We had got down from the car to look at the statue, and read what it said on the pedestal. We were not thinking at first about the doctor, but only of Edward Irving, and Sir S. was saying to Mrs. James how Annan was only one of many towns where statues are put up to the memory of men once misunderstood and cruelly persecuted in the very place where they are afterward honoured. It seems that Edward Irving (who loved Mrs. Carlyle when she was Jenny Welsh) had to come back to his native town to be tried for heresy by the presbytery, after a brilliant career in London as a fashionable preacher and founder of a new faith. All the theologians of Scotland and crowds of other people (Sir S. says all true Scots are theologians at heart) came pouring into Annan by coach and chaise on the great day of the trial; and in spite of Irving's passionate appeal, he was found guilty by a unanimous vote.

Talking of the trial, and of the preacher's death the next year, took Mrs. James's mind to the subject which is never farther away than at the back of her head. She found a likeness between Edward Irving's fate and her husband's. "Richard was born in Carlisle and loved the place, but they believed evil of him and persecuted him," she said. "Some day he will come back and make Carlisle proud of her son. That's what I expect. That's what I live for." And she gazed up at the statue of Irving the preacher with quite the look of a prophetess in her eyes.

I was afraid that Sir S. would think her mad; but he seemed interested, as before, and asked if she had in her mind any particular kind of success her husband might be working to obtain. Was there something, apart from his profession, and the unfinished volume of history, which had occupied the thoughts of Doctor James in old days?

The little woman answered this question almost reluctantly, and I soon guessed why. There was a serum which the doctor had been trying to perfect. It was to be used instead of chloroform or ether, for people with weak hearts, or when for other reasons anaesthetics were dangerous. A patient in peril of death had begged Doctor James to try it upon him. The doctor had consented. The patient had died, and though it was not really because of the serum, but because the man couldn't possibly have lived in any case, the doctor's enemies had blamed him. "That was what broke his heart," Mrs. James explained, still staring at the statue with wide-open eyes, to keep the tears from falling. "That is why he died to the world which misjudged him."

"And do you think, if he can perfect this serum, he will come back?" asked Sir Somerled.

"When, not 'if.' But I always knew it would take a long time, because unless some rich person or people had faith and helped him, he would have to get together a good deal of money for a laboratory before he could make a great success or a great name. And he went away almost without a penny."

"I see," said Sir S., thoughtfully. "Well, such faith as yours is enough to inspire a man with courage to push the stone of Sisyphus to the top of the hill. And it deserves a high reward. I hope the reward may come, and that I may see the day. Now, we must go on, for this afternoon won't last as long as I could wish."

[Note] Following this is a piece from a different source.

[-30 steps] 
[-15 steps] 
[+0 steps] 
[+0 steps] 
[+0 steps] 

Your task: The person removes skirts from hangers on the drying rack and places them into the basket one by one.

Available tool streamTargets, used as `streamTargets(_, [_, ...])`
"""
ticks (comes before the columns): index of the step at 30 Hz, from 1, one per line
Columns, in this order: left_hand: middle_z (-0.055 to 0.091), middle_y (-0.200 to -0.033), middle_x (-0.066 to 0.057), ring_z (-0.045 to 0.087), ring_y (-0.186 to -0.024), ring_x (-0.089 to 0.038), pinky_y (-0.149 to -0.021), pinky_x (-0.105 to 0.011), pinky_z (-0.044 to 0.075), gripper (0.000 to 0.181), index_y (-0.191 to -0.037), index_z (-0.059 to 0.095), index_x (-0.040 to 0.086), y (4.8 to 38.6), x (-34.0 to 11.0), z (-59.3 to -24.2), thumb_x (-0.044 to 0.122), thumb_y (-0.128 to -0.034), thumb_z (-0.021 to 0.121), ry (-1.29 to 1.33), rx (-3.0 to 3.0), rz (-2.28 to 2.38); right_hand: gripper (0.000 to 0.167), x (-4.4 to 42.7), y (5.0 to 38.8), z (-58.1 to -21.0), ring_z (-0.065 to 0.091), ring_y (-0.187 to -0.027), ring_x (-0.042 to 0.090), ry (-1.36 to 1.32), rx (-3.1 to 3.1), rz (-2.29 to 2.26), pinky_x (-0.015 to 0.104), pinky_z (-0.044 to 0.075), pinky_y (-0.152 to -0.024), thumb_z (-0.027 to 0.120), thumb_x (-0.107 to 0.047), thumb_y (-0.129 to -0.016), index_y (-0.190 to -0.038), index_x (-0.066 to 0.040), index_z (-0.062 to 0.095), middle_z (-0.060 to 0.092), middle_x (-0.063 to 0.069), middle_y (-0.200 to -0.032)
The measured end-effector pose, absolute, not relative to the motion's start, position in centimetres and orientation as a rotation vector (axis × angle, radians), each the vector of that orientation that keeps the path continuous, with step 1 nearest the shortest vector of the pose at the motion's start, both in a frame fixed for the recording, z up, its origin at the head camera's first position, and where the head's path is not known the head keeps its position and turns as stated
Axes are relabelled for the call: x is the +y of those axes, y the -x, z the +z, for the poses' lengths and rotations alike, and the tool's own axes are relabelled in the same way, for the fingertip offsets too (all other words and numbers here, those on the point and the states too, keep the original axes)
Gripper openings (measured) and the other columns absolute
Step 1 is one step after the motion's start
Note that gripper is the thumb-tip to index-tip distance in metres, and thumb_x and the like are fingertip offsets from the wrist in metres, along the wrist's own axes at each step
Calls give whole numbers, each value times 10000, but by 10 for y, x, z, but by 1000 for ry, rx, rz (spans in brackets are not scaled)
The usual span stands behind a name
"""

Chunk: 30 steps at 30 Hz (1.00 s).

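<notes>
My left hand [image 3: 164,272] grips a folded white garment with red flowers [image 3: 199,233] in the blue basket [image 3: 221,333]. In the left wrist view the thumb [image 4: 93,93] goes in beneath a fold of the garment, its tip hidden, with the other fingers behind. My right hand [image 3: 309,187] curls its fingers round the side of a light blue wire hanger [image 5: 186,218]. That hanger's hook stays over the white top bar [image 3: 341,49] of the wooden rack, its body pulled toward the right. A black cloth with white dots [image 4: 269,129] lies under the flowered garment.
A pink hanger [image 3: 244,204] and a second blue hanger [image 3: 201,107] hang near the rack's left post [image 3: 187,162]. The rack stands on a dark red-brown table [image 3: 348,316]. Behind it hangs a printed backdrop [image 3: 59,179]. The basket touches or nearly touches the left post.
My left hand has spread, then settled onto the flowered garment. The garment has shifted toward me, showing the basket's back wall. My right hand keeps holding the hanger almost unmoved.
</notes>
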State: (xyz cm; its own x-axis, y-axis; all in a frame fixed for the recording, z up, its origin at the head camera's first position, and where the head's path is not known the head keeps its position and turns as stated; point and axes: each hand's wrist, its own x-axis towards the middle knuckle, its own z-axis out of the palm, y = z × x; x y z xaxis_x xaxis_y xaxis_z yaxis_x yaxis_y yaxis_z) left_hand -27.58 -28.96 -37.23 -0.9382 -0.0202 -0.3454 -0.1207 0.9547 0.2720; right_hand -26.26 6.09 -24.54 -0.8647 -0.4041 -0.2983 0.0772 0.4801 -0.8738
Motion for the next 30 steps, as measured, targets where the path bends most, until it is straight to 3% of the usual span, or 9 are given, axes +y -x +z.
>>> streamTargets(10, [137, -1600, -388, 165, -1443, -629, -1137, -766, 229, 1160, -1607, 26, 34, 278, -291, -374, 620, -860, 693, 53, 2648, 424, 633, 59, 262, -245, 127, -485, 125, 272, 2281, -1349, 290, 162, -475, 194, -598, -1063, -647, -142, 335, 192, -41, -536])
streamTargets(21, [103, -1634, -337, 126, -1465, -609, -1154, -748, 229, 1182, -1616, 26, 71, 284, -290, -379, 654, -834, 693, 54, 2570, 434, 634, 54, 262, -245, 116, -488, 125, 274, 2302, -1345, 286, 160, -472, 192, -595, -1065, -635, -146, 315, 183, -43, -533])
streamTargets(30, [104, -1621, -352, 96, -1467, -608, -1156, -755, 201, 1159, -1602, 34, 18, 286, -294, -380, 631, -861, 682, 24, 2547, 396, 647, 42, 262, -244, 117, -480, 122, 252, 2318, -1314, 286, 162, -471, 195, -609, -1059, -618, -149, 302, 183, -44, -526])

He helped Mrs. James to her place with extra kindness, almost tenderness, tucking behind her back the gray silk-covered air-cushion which she says makes her feel she is leaning against a nice pudding.

Neither of us had asked Sir S. what we were to see next, for we trusted him to choose; but when we were ready to leave Annan and go back to the high road, he said that the thought of Galloway was haunting him. "We can spin on to Glasgow by way of Moffat and see a lot of interesting places; or we can turn west from Carlyle country, for a run through Crockett country," he explained. "Which, shall it be?"

I was ashamed to confess that I didn't know why he called Galloway "Crockett country"; but Mrs. James saw my sheepish look, and excused me. "The child has had no novels to read later than Scott."